PROBLEM:
Lines with "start": pull these out of the listing below.

━━━━━ PROVIDED DATA ━━━━━

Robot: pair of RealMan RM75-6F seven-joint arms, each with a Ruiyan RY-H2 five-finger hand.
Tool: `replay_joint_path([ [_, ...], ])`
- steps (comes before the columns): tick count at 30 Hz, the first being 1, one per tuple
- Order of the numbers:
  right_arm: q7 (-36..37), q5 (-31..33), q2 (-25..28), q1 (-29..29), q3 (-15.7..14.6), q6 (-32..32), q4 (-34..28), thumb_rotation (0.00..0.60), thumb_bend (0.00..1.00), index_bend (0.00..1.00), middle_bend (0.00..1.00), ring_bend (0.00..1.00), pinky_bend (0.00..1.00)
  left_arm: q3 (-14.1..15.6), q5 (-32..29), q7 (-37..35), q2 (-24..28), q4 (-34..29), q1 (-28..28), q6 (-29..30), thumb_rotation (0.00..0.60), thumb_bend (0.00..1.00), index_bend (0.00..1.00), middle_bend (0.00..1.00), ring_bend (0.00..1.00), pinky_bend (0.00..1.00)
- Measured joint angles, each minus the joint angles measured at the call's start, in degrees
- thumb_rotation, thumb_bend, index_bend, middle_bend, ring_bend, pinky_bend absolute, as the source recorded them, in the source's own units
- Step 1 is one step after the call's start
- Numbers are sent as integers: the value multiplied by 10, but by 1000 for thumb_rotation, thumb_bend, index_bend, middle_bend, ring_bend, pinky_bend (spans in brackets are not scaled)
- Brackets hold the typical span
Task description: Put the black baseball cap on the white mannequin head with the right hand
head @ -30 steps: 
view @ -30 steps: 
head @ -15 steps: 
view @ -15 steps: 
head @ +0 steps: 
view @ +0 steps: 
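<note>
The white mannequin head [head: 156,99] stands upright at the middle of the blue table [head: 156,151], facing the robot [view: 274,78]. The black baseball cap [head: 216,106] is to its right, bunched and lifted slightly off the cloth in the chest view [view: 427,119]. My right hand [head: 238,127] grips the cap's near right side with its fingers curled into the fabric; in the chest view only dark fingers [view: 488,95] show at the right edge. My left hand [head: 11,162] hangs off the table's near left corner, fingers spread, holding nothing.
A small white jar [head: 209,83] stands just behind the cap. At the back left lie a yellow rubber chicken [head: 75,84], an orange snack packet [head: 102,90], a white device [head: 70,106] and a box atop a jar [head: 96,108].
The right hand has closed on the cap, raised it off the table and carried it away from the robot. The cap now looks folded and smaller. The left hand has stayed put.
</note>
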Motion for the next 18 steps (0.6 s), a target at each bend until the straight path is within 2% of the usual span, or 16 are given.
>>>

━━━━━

RESULT OF THE EXERCISE:
- Measured joint angles, each minus the joint angles measured at the call's start, in degrees
- Step 1 is one step after the call's start

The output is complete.